Task description —
Transcribe the whole listing below. Pictures do not go in the copy.

────

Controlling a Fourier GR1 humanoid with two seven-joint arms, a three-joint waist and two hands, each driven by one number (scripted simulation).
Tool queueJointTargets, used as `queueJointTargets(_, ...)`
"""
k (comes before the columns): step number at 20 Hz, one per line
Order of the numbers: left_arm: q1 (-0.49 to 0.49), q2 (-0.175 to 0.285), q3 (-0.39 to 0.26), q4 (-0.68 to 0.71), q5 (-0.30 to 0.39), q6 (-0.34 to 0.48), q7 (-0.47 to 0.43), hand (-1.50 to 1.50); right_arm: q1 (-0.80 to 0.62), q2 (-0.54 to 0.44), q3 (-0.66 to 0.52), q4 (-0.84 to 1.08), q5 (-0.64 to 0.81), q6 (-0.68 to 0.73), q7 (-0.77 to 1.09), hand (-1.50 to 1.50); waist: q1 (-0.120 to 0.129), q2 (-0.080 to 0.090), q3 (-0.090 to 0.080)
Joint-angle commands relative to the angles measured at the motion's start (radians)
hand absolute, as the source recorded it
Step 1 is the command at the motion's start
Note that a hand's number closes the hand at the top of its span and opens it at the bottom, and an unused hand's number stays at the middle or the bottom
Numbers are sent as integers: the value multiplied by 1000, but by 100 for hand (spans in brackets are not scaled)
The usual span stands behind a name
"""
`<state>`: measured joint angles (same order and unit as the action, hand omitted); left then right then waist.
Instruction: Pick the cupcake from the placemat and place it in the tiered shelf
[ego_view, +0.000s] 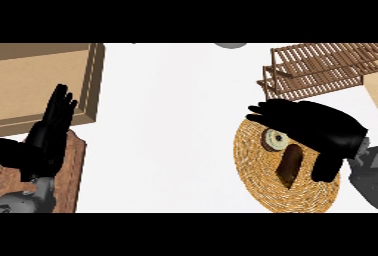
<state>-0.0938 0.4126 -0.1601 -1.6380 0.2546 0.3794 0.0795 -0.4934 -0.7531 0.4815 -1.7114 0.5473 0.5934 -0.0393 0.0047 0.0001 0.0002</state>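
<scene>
Where the cupcake sits: the cupcake (275, 140) rests on the woven placemat (255, 167), in its upper half and well apart from the tiered shelf (321, 70).
Placemat contents: the round, pale-topped cupcake, and just below it a dark brown oblong thing (290, 164) that I cannot tell the nature of.
Tiered shelf: a wooden rack of slats at the upper right of the white counter (170, 125), beyond the placemat's far edge; the cupcake is not yet in it.
Box: a shallow tan box (44, 85) with a raised rim at the upper left; only its flat floor shows inside.
Right hand pose: the right hand (314, 125) comes in from the right and hangs over the placemat, its palm covering the mat's upper right part. Its fingers (260, 108) stretch left past the cupcake's far side and its thumb points down the mat to the cupcake's right.
Right hand state: spread, not closed round the cupcake; whether it touches the cupcake cannot be told.
Left hand pose: the left hand (52, 130) rests at the left edge, fingers straight and pointing up, above a reddish-brown board (71, 170).
Counts: one cupcake, one placemat, one tiered shelf, one box, one board, two hands.
Other: a grey object (232, 45) is cut off at the counter's top edge.
</scene>
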Motion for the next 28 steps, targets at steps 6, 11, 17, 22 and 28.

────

Output of the exercise —
Controlling a Fourier GR1 humanoid with two seven-joint arms, a three-joint waist and two hands, each driven by one number (scripted simulation).
Tool queueJointTargets, used as `queueJointTargets(_, ...)`
"""
k (comes before the columns): step number at 20 Hz, one per line
Order of the numbers: left_arm: q1 (-0.49 to 0.49), q2 (-0.175 to 0.285), q3 (-0.39 to 0.26), q4 (-0.68 to 0.71), q5 (-0.30 to 0.39), q6 (-0.34 to 0.48), q7 (-0.47 to 0.43), hand (-1.50 to 1.50); right_arm: q1 (-0.80 to 0.62), q2 (-0.54 to 0.44), q3 (-0.66 to 0.52), q4 (-0.84 to 1.08), q5 (-0.64 to 0.81), q6 (-0.68 to 0.73), q7 (-0.77 to 1.09), hand (-1.50 to 1.50); waist: q1 (-0.120 to 0.129), q2 (-0.080 to 0.090), q3 (-0.090 to 0.080)
Joint-angle commands relative to the angles measured at the motion's start (radians)
hand absolute, as the source recorded it
Step 1 is the command at the motion's start
Note that a hand's number closes the hand at the top of its span and opens it at the bottom, and an unused hand's number stays at the middle or the bottom
Numbers are sent as integers: the value multiplied by 1000, but by 100 for hand (spans in brackets are not scaled)
The usual span stands behind a name
"""
`<state>`: measured joint angles (same order and unit as the action, hand omitted); left then right then waist.
Instruction: Pick the cupcake from the placemat and place it in the tiered shelf
[ego_view, +0.000s] 
<state>-0.0938 0.4126 -0.1601 -1.6380 0.2546 0.3794 0.0795 -0.4934 -0.7531 0.4815 -1.7114 0.5473 0.5934 -0.0393 0.0047 0.0001 0.0002</state>
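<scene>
Where the cupcake sits: the cupcake (275, 140) rests on the woven placemat (255, 167), in its upper half and well apart from the tiered shelf (321, 70).
Placemat contents: the round, pale-topped cupcake, and just below it a dark brown oblong thing (290, 164) that I cannot tell the nature of.
Tiered shelf: a wooden rack of slats at the upper right of the white counter (170, 125), beyond the placemat's far edge; the cupcake is not yet in it.
Box: a shallow tan box (44, 85) with a raised rim at the upper left; only its flat floor shows inside.
Right hand pose: the right hand (314, 125) comes in from the right and hangs over the placemat, its palm covering the mat's upper right part. Its fingers (260, 108) stretch left past the cupcake's far side and its thumb points down the mat to the cupcake's right.
Right hand state: spread, not closed round the cupcake; whether it touches the cupcake cannot be told.
Left hand pose: the left hand (52, 130) rests at the left edge, fingers straight and pointing up, above a reddish-brown board (71, 170).
Counts: one cupcake, one placemat, one tiered shelf, one box, one board, two hands.
Other: a grey object (232, 45) is cut off at the counter's top edge.
</scene>
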Motion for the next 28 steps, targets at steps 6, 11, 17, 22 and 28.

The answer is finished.